• **DIRECTIONS**
Look for the line that has "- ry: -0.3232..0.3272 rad" in the material below; please repeat it and every line after it, exactly, up to and including the line that has "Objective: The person", and nothing else.

THE DATA: Begin

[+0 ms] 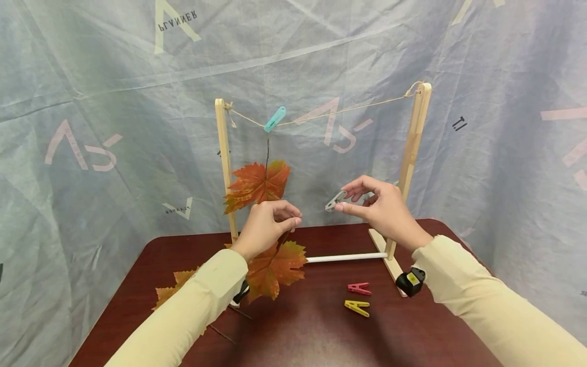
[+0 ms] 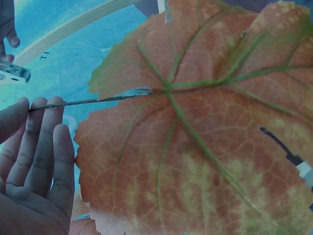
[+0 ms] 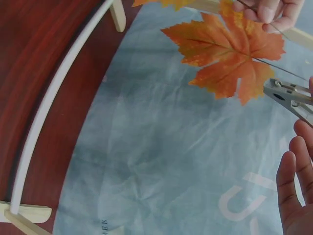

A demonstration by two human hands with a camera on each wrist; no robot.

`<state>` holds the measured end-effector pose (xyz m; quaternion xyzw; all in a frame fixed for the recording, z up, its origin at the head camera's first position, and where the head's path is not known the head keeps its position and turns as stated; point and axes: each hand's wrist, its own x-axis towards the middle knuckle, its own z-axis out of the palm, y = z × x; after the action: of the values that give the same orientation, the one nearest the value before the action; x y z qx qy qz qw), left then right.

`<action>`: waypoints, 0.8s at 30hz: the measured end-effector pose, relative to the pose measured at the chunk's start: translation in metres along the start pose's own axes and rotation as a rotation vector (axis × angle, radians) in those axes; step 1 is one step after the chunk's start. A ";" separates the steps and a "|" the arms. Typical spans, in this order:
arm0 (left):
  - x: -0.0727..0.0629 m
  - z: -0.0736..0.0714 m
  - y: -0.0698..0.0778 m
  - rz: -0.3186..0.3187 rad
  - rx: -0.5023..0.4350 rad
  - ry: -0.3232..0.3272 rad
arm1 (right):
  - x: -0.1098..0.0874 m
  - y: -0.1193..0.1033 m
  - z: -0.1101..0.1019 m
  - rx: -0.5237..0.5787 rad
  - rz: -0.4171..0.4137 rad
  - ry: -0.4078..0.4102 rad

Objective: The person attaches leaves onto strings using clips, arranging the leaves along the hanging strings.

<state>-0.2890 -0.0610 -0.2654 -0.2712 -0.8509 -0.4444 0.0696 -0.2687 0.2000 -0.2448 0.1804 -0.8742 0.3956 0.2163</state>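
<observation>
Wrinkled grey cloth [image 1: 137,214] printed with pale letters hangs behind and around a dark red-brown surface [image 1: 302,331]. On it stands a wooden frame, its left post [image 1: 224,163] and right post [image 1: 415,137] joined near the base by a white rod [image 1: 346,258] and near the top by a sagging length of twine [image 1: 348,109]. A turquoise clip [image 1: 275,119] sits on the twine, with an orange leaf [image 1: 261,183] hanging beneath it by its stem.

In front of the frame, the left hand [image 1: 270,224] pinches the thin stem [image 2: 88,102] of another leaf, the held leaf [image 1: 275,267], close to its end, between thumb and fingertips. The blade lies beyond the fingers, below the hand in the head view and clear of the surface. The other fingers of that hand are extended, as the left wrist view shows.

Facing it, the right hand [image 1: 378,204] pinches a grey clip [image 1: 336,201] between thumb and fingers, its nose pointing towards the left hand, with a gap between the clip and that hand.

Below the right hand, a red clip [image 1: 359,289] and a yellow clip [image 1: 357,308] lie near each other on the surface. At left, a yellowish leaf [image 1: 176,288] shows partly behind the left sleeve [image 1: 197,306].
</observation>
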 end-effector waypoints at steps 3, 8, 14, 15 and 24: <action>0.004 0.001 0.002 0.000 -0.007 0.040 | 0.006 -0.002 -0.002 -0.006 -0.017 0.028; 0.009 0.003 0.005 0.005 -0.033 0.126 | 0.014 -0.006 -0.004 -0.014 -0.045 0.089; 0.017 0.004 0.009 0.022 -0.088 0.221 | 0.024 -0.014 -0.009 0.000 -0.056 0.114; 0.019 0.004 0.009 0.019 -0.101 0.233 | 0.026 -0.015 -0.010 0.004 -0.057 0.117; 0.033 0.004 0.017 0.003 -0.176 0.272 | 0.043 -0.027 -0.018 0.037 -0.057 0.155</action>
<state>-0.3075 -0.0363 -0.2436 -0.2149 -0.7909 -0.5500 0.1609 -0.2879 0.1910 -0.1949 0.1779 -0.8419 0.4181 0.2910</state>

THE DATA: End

• **SOLUTION TO THIS EXERCISE**
  - ry: -0.3232..0.3272 rad
arm1 (right):
  - x: -0.1098..0.0874 m
  - y: -0.1193..0.1033 m
  - z: -0.1101..0.1019 m
  - rx: -0.5237..0.5787 rad
  - rz: -0.4171..0.4137 rad
  - ry: -0.4078..0.4102 rad

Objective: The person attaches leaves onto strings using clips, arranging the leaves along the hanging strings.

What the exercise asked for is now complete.